Set the listing down once more, exactly as given.

◆ **Input data**:
* * * *
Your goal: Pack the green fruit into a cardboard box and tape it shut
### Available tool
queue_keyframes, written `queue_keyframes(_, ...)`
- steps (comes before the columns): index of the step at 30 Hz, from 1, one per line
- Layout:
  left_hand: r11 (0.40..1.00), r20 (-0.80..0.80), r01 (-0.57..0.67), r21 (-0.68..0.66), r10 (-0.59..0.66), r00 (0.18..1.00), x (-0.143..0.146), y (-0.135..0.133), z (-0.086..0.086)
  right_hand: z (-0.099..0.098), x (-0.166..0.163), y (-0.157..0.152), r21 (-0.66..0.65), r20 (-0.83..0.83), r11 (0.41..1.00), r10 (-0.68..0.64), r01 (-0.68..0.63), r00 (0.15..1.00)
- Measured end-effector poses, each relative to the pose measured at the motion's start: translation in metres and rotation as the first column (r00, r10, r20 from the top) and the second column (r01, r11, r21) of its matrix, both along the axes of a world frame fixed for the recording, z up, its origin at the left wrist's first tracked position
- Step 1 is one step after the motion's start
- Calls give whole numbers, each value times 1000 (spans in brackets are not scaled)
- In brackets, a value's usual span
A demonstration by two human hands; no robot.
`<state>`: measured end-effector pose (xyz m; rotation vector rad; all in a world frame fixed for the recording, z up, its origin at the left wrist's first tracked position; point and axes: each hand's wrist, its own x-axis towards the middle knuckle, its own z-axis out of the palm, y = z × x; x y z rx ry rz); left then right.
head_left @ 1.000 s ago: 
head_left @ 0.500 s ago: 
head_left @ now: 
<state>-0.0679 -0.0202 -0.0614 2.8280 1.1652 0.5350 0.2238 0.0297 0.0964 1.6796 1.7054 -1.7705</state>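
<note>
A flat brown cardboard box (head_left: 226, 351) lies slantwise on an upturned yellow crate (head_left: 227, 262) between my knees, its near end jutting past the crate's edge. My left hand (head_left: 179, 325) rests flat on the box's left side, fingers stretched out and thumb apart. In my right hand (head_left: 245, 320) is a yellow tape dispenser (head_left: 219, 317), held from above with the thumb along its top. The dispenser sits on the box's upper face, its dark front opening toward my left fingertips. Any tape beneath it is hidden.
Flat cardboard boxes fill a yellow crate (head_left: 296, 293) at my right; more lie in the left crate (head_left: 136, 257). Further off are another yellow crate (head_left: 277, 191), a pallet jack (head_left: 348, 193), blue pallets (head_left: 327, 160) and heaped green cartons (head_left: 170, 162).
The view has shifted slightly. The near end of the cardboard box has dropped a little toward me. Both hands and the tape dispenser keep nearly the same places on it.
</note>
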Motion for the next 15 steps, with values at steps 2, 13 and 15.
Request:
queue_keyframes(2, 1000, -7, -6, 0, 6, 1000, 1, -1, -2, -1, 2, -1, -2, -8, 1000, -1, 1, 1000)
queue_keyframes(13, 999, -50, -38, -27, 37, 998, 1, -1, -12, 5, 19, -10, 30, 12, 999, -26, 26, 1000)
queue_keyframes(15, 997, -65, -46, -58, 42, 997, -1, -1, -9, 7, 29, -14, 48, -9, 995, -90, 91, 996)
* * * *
◆ **Completed exercise**:
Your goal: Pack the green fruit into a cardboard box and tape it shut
### Available tool
queue_keyframes, written `queue_keyframes(_, ...)`
- steps (comes before the columns): index of the step at 30 Hz, from 1, one per line
- Layout:
  left_hand: r11 (0.40..1.00), r20 (-0.80..0.80), r01 (-0.57..0.67), r21 (-0.68..0.66), r10 (-0.59..0.66), r00 (0.18..1.00), x (-0.143..0.146), y (-0.135..0.133), z (-0.086..0.086)
  right_hand: z (-0.099..0.098), x (-0.166..0.163), y (-0.157..0.152), r21 (-0.66..0.65), r20 (-0.83..0.83), r11 (0.41..1.00), r10 (-0.68..0.64), r01 (-0.68..0.63), r00 (0.15..1.00)
- Measured end-effector poses, each relative to the pose measured at the motion's start: translation in metres and rotation as the first column (r00, r10, r20 from the top) and the second column (r01, r11, r21) of its matrix, both along the axes of a world frame fixed for the recording, z up, its origin at the left wrist's first tracked position
- Step 1 is one step after the motion's start
- Calls give whole numbers, each value times 1000 (spans in brackets are not scaled)
- In brackets, a value's usual span
A demonstration by two human hands; no robot.
`<state>`: measured end-effector pose (xyz m; rotation vector rad; all in a world frame fixed for the recording, z up, its origin at the left wrist's first tracked position; point and axes: each hand's wrist, its own x-axis towards the middle knuckle, its own z-axis out of the palm, y = z × x; x y z rx ry rz); left then right.
head_left @ 1.000 s ago: 
head_left @ 0.500 s ago: 
head_left @ now: 
<state>-0.0679 -0.0202 -0.0614 2.8280 1.1652 0.5350 0.2238 0.0297 0.0964 1.6796 1.7054 -1.7705</state>
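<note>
A flat brown cardboard box (head_left: 226, 351) lies slantwise on an upturned yellow crate (head_left: 227, 262) between my knees, its near end jutting past the crate's edge. My left hand (head_left: 179, 325) rests flat on the box's left side, fingers stretched out and thumb apart. In my right hand (head_left: 245, 320) is a yellow tape dispenser (head_left: 219, 317), held from above with the thumb along its top. The dispenser sits on the box's upper face, its dark front opening toward my left fingertips. Any tape beneath it is hidden.
Flat cardboard boxes fill a yellow crate (head_left: 296, 293) at my right; more lie in the left crate (head_left: 136, 257). Further off are another yellow crate (head_left: 277, 191), a pallet jack (head_left: 348, 193), blue pallets (head_left: 327, 160) and heaped green cartons (head_left: 170, 162).
The view has shifted slightly. The near end of the cardboard box has dropped a little toward me. Both hands and the tape dispenser keep nearly the same places on it.
</note>
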Motion for the next 15 steps, with values at steps 2, 13 and 15.
Request:
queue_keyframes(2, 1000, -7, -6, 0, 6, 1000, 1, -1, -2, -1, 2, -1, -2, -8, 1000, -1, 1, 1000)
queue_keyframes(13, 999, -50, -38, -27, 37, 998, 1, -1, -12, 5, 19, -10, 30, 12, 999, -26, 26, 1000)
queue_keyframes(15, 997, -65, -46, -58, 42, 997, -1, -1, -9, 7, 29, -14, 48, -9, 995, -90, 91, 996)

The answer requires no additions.